Serving Waitsburg, Dayton and the Touchet Valley

Matters of Record

Dear Editor,

Ten years ago Clarence Stearns made a choice and a mis­take that nearly ruined his life, not to mention being an affront to the country and to its laws.

Ten years ago he thought his life was ruined anyway, with back-breaking child support and unfair alimony demands (by which I make no excuses for him, only supply background). He paid with a maximum sentence despite it being a first offense. He was a model prisoner in a minimum security facility.

With his debt to society paid, his rehabilitation 100 per­cent, and despite the unimaginable embarrassment - upon release he returned to his home.

He took the first job offered him. I wasn't that hard to find, though he'd worried incessantly about his felony record and destroyed reputation supplanting the previous one of a flaw­lessly hard worker, son of a teacher and farmer, and second-generation Waitsburger of good repute. He holds that same job today, now in a right-hand-man position, and has married a wonderful woman who's contin­ued her education to the betterment of her own employment status. His son, a fine, hard-working young man, now lives with them in their Waitsburg home. Clarence is in all ways an upstanding citizen with his rights as one returned to him.

You won't find a more law-abiding human being, nor one who will spend, most honestly, the rest of his life being sorry for that one bad choice.

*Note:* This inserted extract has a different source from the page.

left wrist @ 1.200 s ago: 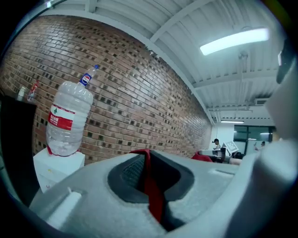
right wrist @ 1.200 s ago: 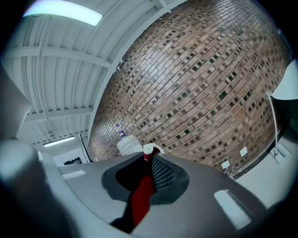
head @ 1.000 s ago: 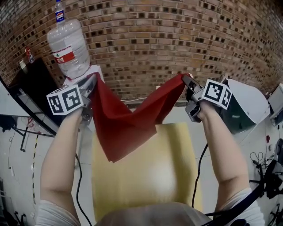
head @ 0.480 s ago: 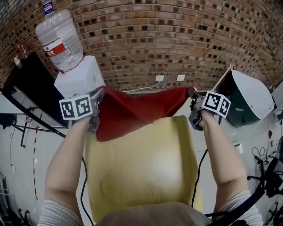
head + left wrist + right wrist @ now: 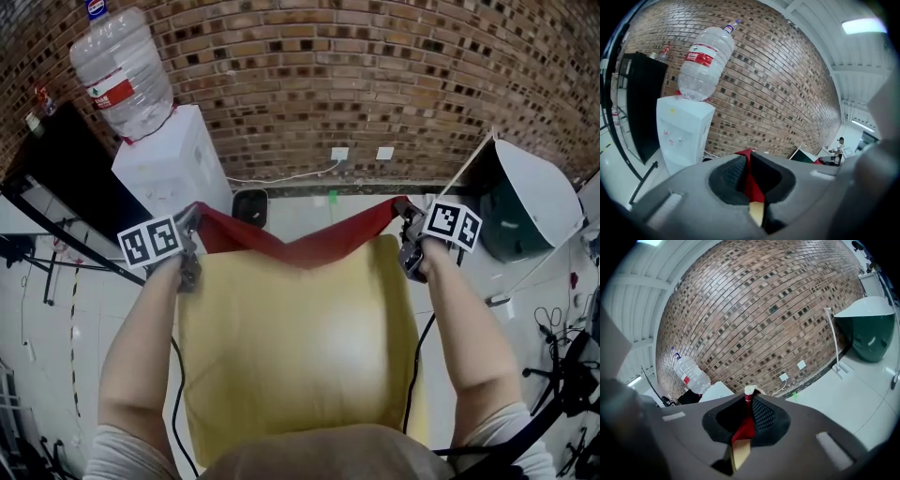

He will never forget, nor quit trying to atone, nor hoping others can forget and forgive. For the most part I think they have.

Clarence is the example of a man who has put his life back together when the odds were decidedly against it. This takes strength and backbone. I think it deserves a handshake and a show of respect, not a slap in the face. On top of which, the man just buried his father. You read about it here last week. Then, the Times picks his story, out of all the stories there were 10 years ago, to bring up and remind everybody all over again. What a cruel blow. But after all, it is a matter of record. And the truth is all that counts.